How large are your data entities?

API BaaS has a size limit which defaults to 1MB for JSON entities. While you can have the limit expanded, requiring a higher limit might mean that API BaaS isn't the best choice for your needs. Consider whether using another storage technology, such as Amazon S3, might be better for large entities.

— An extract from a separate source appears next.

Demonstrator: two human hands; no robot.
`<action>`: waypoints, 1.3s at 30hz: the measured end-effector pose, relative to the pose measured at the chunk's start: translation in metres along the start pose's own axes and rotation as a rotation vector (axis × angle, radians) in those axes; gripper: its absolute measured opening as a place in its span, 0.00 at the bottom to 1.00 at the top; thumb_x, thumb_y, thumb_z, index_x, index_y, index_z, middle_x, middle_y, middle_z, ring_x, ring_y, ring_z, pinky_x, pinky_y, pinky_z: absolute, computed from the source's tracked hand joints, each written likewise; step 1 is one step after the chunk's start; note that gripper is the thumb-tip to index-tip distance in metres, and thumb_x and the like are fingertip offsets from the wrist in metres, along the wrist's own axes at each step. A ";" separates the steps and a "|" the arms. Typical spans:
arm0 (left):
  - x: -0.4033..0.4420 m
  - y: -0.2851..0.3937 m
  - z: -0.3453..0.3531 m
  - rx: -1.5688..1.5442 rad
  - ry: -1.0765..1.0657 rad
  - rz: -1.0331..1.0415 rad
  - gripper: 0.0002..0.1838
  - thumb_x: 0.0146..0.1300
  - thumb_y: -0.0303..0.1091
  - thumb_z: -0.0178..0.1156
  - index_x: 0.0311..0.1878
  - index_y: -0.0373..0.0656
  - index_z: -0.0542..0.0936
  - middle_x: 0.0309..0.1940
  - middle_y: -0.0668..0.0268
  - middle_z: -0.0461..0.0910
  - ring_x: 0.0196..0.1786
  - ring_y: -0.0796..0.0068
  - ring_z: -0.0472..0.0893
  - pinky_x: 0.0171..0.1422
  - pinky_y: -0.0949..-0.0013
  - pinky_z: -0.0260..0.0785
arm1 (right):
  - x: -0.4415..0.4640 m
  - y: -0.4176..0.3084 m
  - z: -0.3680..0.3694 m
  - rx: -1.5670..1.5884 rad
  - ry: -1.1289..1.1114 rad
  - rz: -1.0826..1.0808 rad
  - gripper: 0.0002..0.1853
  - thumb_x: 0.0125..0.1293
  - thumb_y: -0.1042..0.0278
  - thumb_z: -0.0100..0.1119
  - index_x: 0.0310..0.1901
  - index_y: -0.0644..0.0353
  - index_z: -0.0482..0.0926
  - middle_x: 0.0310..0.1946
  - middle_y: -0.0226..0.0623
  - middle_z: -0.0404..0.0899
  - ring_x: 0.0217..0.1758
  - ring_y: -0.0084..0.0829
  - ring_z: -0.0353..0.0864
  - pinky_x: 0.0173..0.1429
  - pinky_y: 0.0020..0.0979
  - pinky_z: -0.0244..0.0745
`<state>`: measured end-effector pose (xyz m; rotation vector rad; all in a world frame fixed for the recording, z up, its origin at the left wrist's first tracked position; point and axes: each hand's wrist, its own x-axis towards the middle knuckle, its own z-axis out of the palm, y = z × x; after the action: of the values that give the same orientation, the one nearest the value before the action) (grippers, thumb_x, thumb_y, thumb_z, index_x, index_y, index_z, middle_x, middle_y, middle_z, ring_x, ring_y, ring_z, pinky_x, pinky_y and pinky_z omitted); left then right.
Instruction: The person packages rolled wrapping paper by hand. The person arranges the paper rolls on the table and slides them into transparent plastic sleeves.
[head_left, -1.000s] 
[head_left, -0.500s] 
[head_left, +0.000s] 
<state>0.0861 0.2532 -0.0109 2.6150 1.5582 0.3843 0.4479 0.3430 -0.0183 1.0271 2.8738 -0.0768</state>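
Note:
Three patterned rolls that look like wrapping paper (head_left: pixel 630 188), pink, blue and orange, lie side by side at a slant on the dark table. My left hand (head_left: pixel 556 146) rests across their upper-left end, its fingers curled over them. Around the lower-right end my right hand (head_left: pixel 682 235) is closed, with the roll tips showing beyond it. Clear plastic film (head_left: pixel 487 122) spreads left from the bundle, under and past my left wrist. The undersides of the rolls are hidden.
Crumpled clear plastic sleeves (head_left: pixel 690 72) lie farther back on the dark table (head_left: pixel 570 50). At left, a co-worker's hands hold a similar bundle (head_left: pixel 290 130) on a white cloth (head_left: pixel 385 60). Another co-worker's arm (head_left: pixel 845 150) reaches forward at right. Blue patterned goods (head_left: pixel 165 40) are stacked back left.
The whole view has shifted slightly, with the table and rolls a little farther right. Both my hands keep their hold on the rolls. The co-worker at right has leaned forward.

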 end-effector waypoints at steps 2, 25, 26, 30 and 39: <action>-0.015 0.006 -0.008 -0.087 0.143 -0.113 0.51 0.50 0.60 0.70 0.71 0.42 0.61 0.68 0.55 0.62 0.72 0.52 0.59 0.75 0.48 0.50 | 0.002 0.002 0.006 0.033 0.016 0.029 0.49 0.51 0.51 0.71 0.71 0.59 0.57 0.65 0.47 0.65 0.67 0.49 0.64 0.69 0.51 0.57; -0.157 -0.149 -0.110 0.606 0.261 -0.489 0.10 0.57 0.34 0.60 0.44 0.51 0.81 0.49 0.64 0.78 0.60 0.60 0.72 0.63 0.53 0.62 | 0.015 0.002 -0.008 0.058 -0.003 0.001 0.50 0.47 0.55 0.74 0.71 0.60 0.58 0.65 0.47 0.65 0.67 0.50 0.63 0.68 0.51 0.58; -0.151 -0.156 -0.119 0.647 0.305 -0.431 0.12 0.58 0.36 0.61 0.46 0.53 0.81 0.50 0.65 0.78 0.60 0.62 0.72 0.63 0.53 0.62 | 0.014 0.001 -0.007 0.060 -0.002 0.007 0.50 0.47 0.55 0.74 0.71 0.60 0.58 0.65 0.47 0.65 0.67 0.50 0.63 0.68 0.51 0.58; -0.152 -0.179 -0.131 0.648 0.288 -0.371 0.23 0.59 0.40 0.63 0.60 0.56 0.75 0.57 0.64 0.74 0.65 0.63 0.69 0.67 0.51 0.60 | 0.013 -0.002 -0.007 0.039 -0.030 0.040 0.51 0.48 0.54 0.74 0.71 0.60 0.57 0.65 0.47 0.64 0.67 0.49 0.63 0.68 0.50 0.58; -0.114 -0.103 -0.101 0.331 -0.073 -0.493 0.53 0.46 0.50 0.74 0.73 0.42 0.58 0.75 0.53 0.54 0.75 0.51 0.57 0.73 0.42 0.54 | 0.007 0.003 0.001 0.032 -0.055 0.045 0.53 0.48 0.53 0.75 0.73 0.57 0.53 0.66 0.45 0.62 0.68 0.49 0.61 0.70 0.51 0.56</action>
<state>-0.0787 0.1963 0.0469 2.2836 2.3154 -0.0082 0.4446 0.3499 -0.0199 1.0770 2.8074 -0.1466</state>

What is your total dataset size?

As of May 2015, the limit on API BaaS storage is 250GB per customer for new customers. Exceeding this threshold incurs additional cost.

Great uses for API BaaS

Here's a list of features and applications for which API BaaS is ideal.

Purpose Description
Mobile apps Support for social (Facebook) login, application-level user-management. API BaaS also supports Push Notifications for iOS, Android, and Windows Phone.
Push notifications API BaaS has support for targeting push notifications to individual users or groups of users.
Social apps A Graph data model is ideal for social relationships which are arbitrary in nature -- arbitrary meaning there is not necessarily a predefined implicit relationship between any two entities.
Almost any "domain" of data API BaaS is great for data "domains" such as User profile, stock/inventory, product catalog, user tokens, shopping cart, and order tracking. The data domain is less important than how the data is accessed and at what frequency.
Multi-region DN API BaaS has multi-region support built on top of Cassandra replication and custom ElasticSearch replication.
Single-entity GETs at scale With NoSQL retrieving one of millions of entities at scale (many consumers), API BaaS is very fast and scalable.
Small query result sets If you need to return over 1,000 entities, perhaps a JSON document stored as a FILE via the API BaaS Assets API is a better option.

Poor uses for API BaaS

If you anticipate needing any of the following features, API BaaS is likely not the best choice.

Purpose Description
File/Bulk Uploads This is not currently supported.
Large updates If you have, for example, 500M entities that you need to upload every hour, API BaaS likely won't be a good solution. This type of load is not supported at this time.
Large Queries / Exports / Retrievals / Full Collection Iteration API BaaS (and Cassandra) enables the fast retrieval of one of a large number of entities very quickly (random I/O). It does not perform well for retrieving an entire collection in excess of 1,000 entities.
Collection-to-Collection relationships These kinds of relationships, such as in cross-table JOINs, are an RDBMS concept that does not apply to API BaaS. In a Graph data model -- for example, in API BaaS the relationships are from one distinct entity to another distinct entity -- every relationship has to be established explicitly with an API call. There is no bulk option for this.
Cross-table joins These are not supported in API BaaS. In other words, queries such as the following are not supported:
  • Joins such as the following are not supported:
    SELECT a.name, b.cost FROM products a JOIN prices b on a.name=b.name
  • Aggregations such as the following are not supported:
    SELECT a.category, count(b.promotion) FROM products a JOIN promotions b on a.name=b.name GROUP BY a.category
HIPAA API BaaS is not HIPAA-compliant at this time.

Data storage in API BaaS

API BaaS offers the following three aspects of storage:

Storage Feature Description
Key / Value storage Provided by Cassandra. Reading by "key" (UUID or name) will yield the fastest performance. Examples of key/value pairs:
  • Key : lastName / Value : west
  • Key : person_123 / Value : { "name": "Jeff West"}
Graph Data model / relationships "Graph Edges" are another name for "connections" in API BaaS. The edge has a property which describes the edge such as "likes" or "follows." For example, considering the following idea:

Here, "jeff" and "apple" are entities, while "likes" is the "connection" -- in other words, the "graph edge".

Indexing for "contains" and range queries Indexing and querying is provided by ElasticSearch. This allows you to query using a variety of operators. This is slower than direct key access.

Yet while they look like SQL, these queries do not support many SQL functions such as count(*) or cross-table joins (remember that API BaaS doesn't have tables at all).

Here are a couple of examples:

GET /org/app/collection?ql=select * where color="red"
GET /org/app/collection?ql=select * where description contains "red"